Among the many last-minute hurdles was the edict from NASCAR – which owns MIS – that all persons on site be temperature checked upon entry. That meant securing thermometers that were easy to operate in short order, along with personnel necessary to conduct the readings.

The attendance limitations certainly helped to implement the temperature screening, but brought their own issues.

“Limiting spectators was not a popular decision, but it really was the only way to have a race,” Inglis said. “We were taking direction and working with policies and protocols from the MDHHS, the Governor’s office, Lenawee County Health Department, MIS and NASCAR.”

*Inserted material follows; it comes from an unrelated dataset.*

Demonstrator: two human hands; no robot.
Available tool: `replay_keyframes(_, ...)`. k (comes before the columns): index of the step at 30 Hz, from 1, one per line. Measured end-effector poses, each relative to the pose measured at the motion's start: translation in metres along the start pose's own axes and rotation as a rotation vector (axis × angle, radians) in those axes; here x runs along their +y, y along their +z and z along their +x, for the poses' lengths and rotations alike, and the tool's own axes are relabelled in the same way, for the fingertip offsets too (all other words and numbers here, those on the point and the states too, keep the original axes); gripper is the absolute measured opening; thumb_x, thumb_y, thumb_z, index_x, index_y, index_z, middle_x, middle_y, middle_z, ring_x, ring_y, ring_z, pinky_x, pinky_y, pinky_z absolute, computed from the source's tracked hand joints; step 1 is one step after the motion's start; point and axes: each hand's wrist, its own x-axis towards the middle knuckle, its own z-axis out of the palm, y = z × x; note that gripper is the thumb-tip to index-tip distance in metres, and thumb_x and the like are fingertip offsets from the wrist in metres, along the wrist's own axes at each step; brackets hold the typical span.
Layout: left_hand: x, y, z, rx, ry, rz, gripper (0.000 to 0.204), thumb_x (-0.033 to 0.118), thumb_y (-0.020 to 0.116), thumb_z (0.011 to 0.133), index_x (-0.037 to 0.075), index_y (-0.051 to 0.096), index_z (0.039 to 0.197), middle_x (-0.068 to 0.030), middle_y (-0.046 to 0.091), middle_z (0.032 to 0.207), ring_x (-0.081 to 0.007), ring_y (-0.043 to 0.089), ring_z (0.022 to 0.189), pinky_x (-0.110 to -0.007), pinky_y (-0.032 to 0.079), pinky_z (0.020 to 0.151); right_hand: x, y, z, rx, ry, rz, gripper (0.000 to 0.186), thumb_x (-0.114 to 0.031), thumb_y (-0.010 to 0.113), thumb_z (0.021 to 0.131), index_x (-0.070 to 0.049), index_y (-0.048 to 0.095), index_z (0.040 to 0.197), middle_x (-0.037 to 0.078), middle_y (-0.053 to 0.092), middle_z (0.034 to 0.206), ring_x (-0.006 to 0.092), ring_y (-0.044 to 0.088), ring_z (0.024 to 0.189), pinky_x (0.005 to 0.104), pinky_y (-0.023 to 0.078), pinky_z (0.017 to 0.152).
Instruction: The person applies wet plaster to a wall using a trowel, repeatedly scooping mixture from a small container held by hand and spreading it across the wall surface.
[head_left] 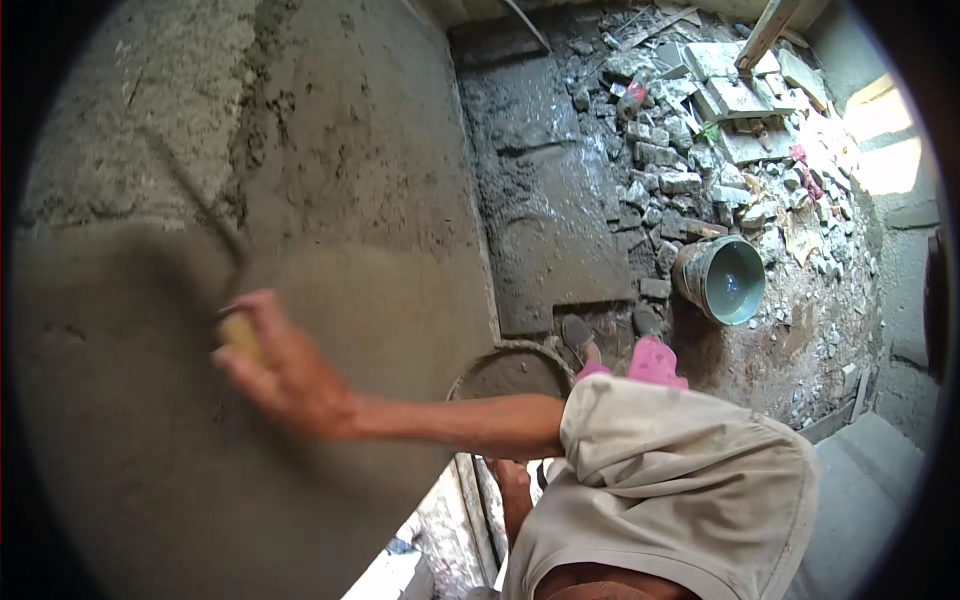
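Coarse and crusted upper left, smooth and damp lower down, the wall (390,300) fills the frame's left. Before it, the right hand (295,375) clenches the yellow handle (240,338) of a blurred, thin-edged trowel (236,272). Mid-frame, below a round tub (510,347), the left hand (512,476) is half hidden, its grip unreadable. Jagged rubble (680,183) and a round bucket (694,273) occupy the right.

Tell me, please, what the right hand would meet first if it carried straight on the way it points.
The right hand would probably meet the grey plastered wall first; nothing shows between them, though the gap, if any, is unclear.
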Motion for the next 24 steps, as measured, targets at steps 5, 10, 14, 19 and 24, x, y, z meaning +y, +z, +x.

Part of the solution was to utilize the grandstands as a “barrier” between participants and spectators. The reduced number of fans were dispersed over thousands of seats while still allowing them the chance to watch their student-athletes compete.

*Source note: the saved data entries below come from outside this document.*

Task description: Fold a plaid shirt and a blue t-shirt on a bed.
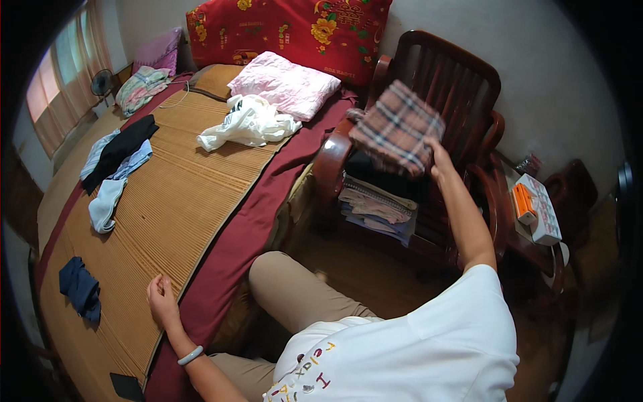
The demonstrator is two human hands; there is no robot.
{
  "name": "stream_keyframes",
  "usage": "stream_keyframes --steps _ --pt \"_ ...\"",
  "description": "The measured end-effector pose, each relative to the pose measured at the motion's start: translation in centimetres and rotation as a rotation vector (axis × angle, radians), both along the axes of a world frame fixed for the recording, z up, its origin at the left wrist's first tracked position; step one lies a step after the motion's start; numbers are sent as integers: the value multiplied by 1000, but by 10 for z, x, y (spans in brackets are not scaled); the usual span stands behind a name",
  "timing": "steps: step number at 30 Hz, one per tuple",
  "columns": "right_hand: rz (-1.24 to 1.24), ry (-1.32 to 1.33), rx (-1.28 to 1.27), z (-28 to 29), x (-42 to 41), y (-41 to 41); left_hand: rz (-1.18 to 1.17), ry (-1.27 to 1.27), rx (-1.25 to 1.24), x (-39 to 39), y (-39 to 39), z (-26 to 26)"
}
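My right hand (439, 158) grips the edge of a folded plaid cloth (399, 128), which is held above a stack of folded clothes (379, 203) on the seat of a dark wooden armchair (449, 65). Near the edge of a bamboo mat (191, 191) on the bed, my left hand (163, 299) rests with its fingers loosely curled and nothing visible in them. A crumpled white garment (251, 123) lies towards the head of the mat. Along its far side are a black garment (123, 151), light socks (106, 205) and a dark blue cloth (80, 289).
A pink pillow (284, 85) and a red floral bundle (286, 35) are at the bed's head. A black flat object (126, 386) lies at the mat's near end. A side table right of the armchair holds a tissue box (540, 211) and an orange pack (524, 203).
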State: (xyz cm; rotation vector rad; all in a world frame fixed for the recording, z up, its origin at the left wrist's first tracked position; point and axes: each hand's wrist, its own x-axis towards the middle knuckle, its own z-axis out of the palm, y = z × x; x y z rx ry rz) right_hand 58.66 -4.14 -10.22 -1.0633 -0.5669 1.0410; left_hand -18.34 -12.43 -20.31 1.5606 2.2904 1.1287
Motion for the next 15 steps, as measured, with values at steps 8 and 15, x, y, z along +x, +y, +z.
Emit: stream_keyframes --steps 8,15 --pt "-143 167 -164 -53 3 -25 -29 109 -85 17 -6 3" --pt "-59 113 -177 -43 5 -16 -84 118 -33 14 -9 1"
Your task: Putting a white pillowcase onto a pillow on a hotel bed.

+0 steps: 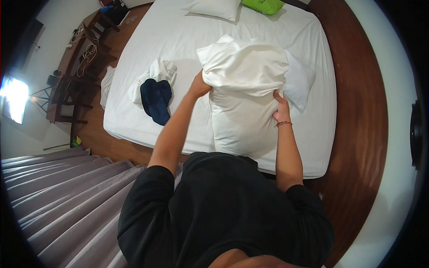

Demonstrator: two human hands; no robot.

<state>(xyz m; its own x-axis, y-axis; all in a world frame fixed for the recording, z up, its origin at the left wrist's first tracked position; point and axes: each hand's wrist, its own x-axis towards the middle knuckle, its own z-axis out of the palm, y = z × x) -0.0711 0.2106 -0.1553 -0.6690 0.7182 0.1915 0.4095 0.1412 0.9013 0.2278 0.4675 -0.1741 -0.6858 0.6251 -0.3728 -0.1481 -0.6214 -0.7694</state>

“It wasn’t the same, it wasn’t easy or perfect, but it was what we had to do to have a race,” Inglis said. “Separating the Finals into two days and different sections also allowed us to spread out the event and limit the number of people on site at any one time. This was a key part of the plan and worked well even though it separated races within a Division.” 

The MHSAA, MIS and the cross country community never lost focus of the main goal: a culmination of the season for the student-athletes, who deserved something last year more than ever. And, more than ever, MIS once again displayed its advantage as a venue that could adapt to the fluid nature of the times to pull off the event.

“There were some thoughts of using four different sites, but as we learned during the Regionals, the climate of things was so tenuous from one area of the state to another that we couldn’t be 100-percent certain that there wouldn’t again be last-minute cancelations,” Inglis said. “MIS was wonderful to work and collaborate with, and was the best option to get it done. It was never mentioned once publicly about the possibility of not having the Finals – only how we could best do it under uncharted conditions.”   

 The moving parts and ever-changing scenarios created more complexity than ever in finalizing a season, but every decision was made with the complete desire to conduct the Finals as close to normal as possible.

“I firmly believe that a finish to the season, no matter the differences in race formatting and fan experience, was something everyone would have taken when the season began in August,” Inglis said.

Indeed, the finish line in Year 25 at MIS might have been the most gratifying of them all.